# What is being asked
Show every line of the records below that contains the word "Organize".
----- Supplied data
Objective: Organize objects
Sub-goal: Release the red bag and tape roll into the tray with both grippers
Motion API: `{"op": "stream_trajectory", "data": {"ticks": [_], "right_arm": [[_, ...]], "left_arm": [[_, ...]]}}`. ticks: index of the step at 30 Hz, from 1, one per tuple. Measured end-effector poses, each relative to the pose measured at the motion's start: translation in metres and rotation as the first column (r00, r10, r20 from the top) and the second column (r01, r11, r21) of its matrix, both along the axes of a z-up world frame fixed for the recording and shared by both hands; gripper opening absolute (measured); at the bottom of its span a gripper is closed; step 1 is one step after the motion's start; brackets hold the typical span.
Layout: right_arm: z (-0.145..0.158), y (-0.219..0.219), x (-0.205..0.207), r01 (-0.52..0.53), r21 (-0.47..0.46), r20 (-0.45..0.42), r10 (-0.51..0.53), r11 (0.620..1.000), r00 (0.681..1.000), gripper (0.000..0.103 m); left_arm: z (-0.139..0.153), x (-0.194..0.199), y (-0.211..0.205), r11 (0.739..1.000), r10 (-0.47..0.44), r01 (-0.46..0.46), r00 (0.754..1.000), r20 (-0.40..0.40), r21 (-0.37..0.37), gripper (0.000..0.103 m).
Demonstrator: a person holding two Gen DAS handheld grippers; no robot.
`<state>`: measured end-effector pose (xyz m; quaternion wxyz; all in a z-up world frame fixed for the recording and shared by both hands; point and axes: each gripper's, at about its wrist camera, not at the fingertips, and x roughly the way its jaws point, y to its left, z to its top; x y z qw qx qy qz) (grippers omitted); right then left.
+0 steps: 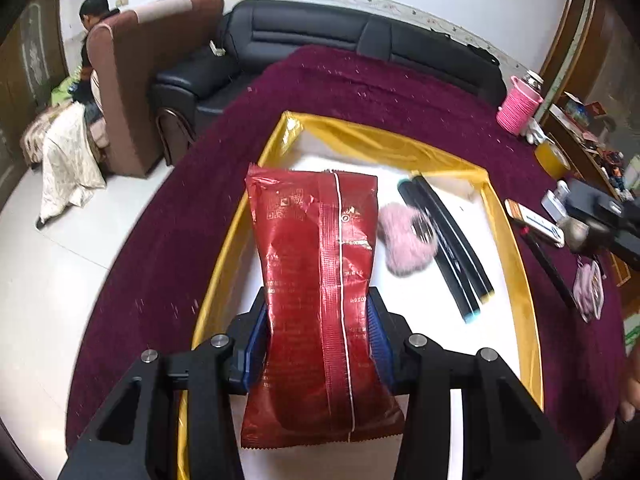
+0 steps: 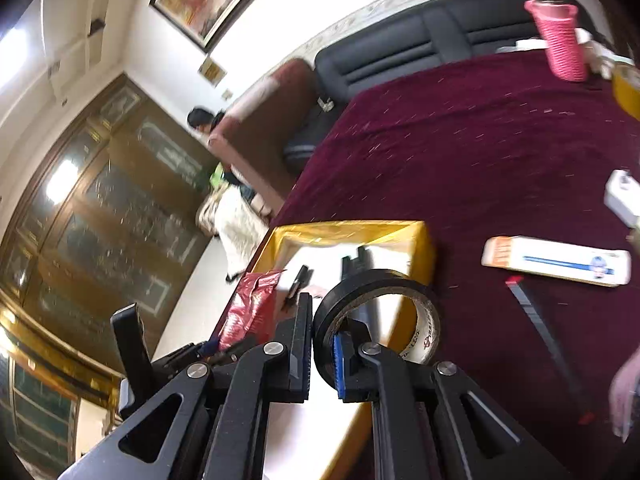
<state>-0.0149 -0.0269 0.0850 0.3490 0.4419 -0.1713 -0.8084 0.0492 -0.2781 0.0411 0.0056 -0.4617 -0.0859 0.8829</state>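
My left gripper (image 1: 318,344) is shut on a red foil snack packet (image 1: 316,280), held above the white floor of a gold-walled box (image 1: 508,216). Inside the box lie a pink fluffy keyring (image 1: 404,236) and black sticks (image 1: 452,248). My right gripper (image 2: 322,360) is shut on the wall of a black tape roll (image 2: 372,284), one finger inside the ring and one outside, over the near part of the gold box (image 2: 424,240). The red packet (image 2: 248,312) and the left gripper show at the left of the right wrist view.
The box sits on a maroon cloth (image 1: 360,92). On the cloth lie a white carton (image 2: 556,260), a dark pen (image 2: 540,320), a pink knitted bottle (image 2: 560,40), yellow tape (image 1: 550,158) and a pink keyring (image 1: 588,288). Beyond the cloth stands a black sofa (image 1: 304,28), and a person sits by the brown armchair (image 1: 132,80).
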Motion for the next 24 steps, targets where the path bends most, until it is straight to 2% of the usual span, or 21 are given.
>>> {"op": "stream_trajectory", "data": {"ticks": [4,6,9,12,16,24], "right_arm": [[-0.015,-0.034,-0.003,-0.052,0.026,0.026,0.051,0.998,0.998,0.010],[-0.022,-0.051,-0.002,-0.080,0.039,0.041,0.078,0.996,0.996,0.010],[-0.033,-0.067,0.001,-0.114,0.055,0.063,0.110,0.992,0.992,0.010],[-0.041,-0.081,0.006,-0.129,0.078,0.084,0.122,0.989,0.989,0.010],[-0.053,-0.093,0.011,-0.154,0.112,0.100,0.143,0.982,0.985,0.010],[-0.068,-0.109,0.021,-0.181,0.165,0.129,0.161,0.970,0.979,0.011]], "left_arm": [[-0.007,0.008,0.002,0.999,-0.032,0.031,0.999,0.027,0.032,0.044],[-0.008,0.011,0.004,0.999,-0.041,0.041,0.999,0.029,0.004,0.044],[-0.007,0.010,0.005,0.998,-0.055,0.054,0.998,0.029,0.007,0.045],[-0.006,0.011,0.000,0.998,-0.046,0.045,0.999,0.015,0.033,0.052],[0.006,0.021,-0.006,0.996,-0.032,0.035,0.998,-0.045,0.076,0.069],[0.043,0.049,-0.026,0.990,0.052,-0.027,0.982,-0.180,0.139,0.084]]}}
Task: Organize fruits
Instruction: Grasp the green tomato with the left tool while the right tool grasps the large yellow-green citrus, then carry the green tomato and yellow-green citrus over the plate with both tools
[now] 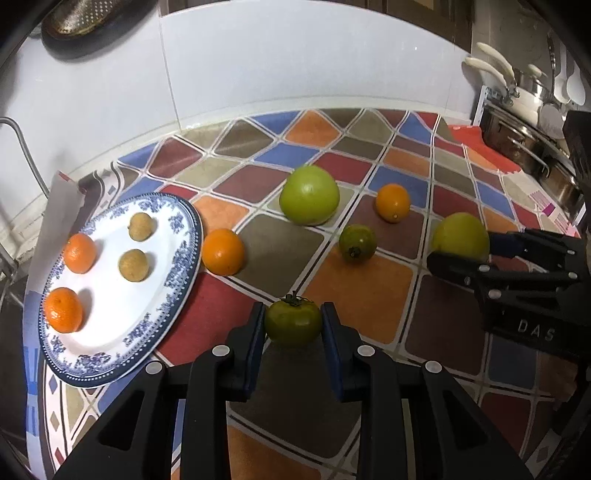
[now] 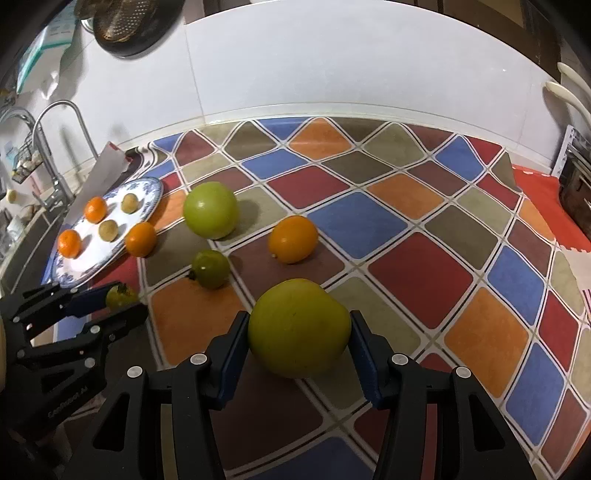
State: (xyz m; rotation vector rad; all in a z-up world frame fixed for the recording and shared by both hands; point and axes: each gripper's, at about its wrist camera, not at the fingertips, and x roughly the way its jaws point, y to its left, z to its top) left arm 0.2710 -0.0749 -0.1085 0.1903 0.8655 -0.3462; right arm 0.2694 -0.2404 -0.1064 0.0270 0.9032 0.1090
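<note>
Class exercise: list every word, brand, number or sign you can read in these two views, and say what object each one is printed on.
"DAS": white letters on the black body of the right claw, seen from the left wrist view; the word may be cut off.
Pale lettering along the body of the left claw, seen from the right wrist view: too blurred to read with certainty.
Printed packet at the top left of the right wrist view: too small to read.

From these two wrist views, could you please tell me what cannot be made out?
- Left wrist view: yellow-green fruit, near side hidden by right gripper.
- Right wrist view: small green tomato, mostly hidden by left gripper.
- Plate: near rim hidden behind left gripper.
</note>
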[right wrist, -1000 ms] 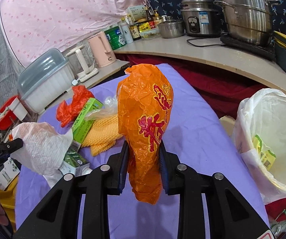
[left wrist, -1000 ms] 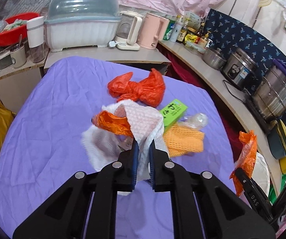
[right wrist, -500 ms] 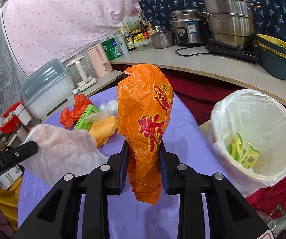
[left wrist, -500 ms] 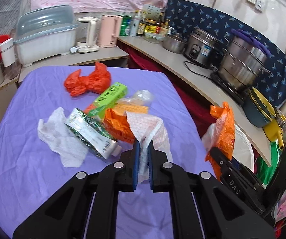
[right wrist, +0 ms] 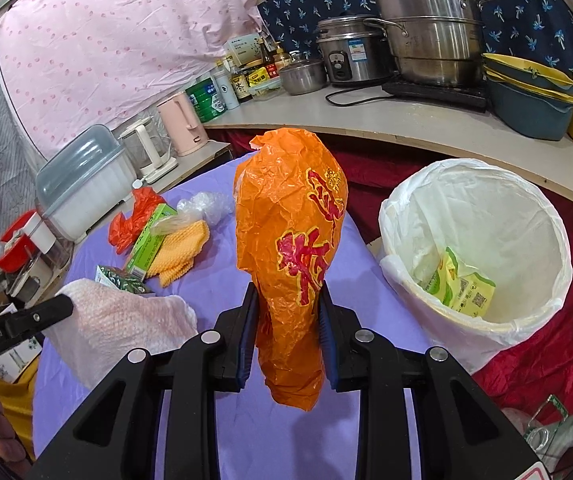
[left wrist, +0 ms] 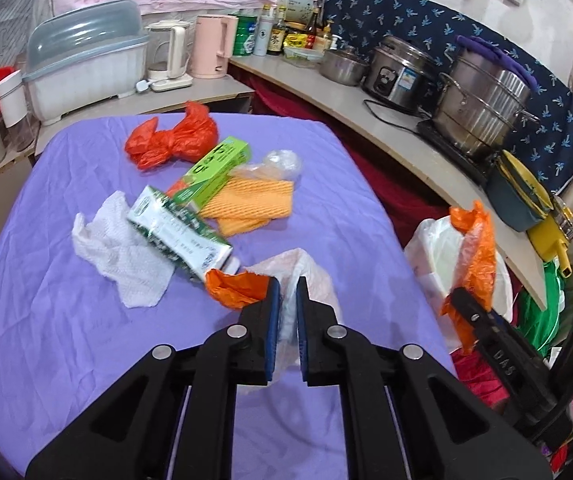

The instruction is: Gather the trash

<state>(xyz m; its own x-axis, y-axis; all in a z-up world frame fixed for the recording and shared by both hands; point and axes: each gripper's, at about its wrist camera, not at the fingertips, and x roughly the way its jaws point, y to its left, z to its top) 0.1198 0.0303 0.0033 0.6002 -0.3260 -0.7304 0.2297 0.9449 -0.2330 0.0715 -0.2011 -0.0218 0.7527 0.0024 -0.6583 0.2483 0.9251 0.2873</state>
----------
# Response
Objective: Organize objects
Task: Organize fruits

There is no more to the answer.